Individual income tax withholding collections were up by 8.3 percent in April relative to last year (although approximately 1 percentage point is attributable to extra deposit days this year), and are ahead of the December 2023 forecast by 3.8 percent, or $502.3 million, on a fiscal year-to-date basis.  Individual income tax nonwithholding collections are down 9.5 percent in April and 3.9 percent for the year, but are $441.6 million ahead of the forecast on a year-to-date basis, assuaging concerns that had been raised earlier in the year when January collections unexpectedly plunged by 27.5 percent.  Secretary Cummings’s presentation notes that nonwithholding collections are “very likely to finish in line with or above projections” for the year.  Sales tax collections dropped by 0.1 percent in April relative to last year, and are down by 1 percent year-to-date, but are ahead of the forecast by 3.3 percent, or $125.4 million, on a fiscal-year-to-date basis.

Corporate income tax collections, which are often volatile, dropped by 7.6 percent in April relative to last year, and are $134.2 million behind projections year-to-date.  Secretary Cummings explained that this decline is largely attributable to the processing of a backlog of corporate returns that were under review from previous years.

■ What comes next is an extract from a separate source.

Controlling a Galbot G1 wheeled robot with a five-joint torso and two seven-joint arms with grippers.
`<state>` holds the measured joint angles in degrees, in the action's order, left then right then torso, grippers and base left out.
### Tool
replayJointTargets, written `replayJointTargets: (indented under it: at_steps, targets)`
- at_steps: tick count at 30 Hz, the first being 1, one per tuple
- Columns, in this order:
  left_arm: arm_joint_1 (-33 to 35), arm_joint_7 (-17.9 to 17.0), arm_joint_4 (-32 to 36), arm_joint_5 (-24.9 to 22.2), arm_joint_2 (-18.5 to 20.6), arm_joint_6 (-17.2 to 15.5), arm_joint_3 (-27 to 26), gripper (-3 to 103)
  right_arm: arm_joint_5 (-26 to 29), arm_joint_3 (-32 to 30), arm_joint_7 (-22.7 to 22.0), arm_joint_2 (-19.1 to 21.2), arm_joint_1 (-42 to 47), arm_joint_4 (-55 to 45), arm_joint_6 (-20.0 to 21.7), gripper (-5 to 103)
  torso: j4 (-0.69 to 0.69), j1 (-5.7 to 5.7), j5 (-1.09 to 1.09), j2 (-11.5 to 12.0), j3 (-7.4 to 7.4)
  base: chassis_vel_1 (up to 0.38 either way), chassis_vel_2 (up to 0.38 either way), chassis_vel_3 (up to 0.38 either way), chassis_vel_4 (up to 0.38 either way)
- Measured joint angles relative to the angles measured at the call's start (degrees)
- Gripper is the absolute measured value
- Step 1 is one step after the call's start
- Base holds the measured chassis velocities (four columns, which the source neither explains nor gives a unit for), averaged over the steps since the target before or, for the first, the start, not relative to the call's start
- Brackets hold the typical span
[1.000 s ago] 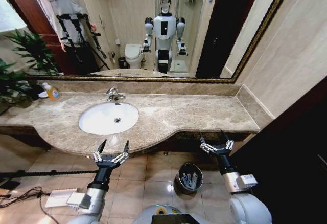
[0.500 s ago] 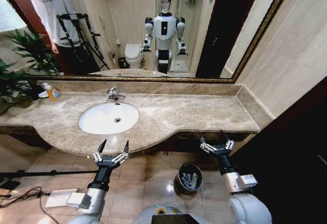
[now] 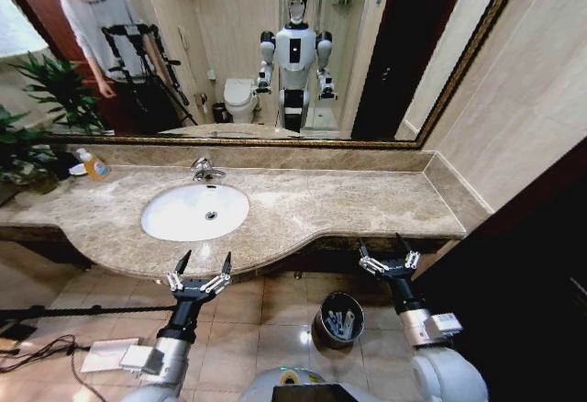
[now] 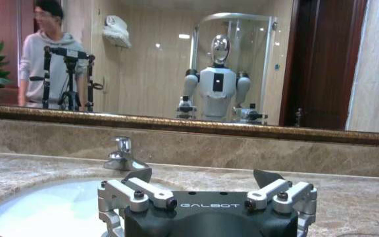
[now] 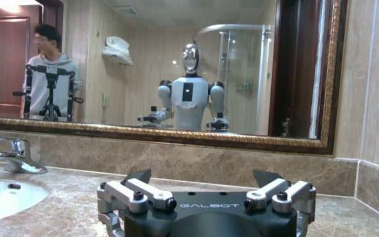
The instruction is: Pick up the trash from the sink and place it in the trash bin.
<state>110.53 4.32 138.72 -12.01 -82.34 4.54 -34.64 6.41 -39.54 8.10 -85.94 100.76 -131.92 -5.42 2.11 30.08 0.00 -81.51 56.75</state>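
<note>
- Head view: a beige-brown marble countertop (image 3: 348,205) runs across a bathroom, with a wide gold-framed mirror (image 3: 238,53) on the wall behind it and tan tiled floor (image 3: 266,315) below its front edge.
- The sink (image 3: 194,211), a white oval basin, is set into the counter beyond and slightly to the right of the left gripper (image 3: 199,270); its bowl looks bare, and a chrome faucet (image 3: 205,170) stands at its far rim.
- The left gripper hovers below the counter's front edge, jaws spread and holding nothing.
- The right gripper (image 3: 387,253) hovers at the counter's front edge farther right, jaws also spread and empty.
- The trash bin (image 3: 337,320), small, round and dark, stands on the floor below and to the left of the right gripper's jaws, between the two arms; the trash (image 3: 339,323), several small white tubes, lies inside it.
- An orange-yellow soap bottle (image 3: 93,164) and a green plant (image 3: 37,117) sit at the far left of the counter, well apart from both grippers.
- Left wrist view: the left gripper (image 4: 204,178) has its fingers wide apart; past them lie the white basin (image 4: 45,210), the faucet (image 4: 122,155) and the marble backsplash (image 4: 242,153).
- Right wrist view: the right gripper (image 5: 203,178) has its fingers wide apart over bare marble; the basin's edge (image 5: 5,197) and the faucet (image 5: 12,157) lie off to one side, a tiled side wall (image 5: 374,98) to the other.
</note>
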Motion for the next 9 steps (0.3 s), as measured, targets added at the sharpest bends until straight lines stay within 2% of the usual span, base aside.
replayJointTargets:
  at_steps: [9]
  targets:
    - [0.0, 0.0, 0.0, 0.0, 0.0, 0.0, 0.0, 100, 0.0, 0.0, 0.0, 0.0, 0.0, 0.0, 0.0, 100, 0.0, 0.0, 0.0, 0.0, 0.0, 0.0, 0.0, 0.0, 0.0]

Secretary Cummings discussed several areas of concern in his presentation.  Inflation remains above the Federal Reserve’s 2 percent target; the core personal consumption expenditures price index (the Federal Reserve’s preferred measure of inflation, which excludes the volatile food and energy categories) was 2.8 percent in March (and was unchanged in April, as announced on May 31).  Job growth was modest in Virginia in April (a growth of 3,400 jobs) after a large increase in March (18,200), similar to the national trend.  Nationally, the personal saving rate is now lower than it was prior to the pandemic, and the percentage of credit card balances that are past due is higher than pre-pandemic levels.

The April revenue report may be found at this link and Secretary Cummings’s slides from May 28 may be found at this link.  House Appropriations Committee members also received a briefing on the Virginia Military Survivors and Dependents Education Program and an update on the consolidation of workforce development programs into the new Virginia Works agency.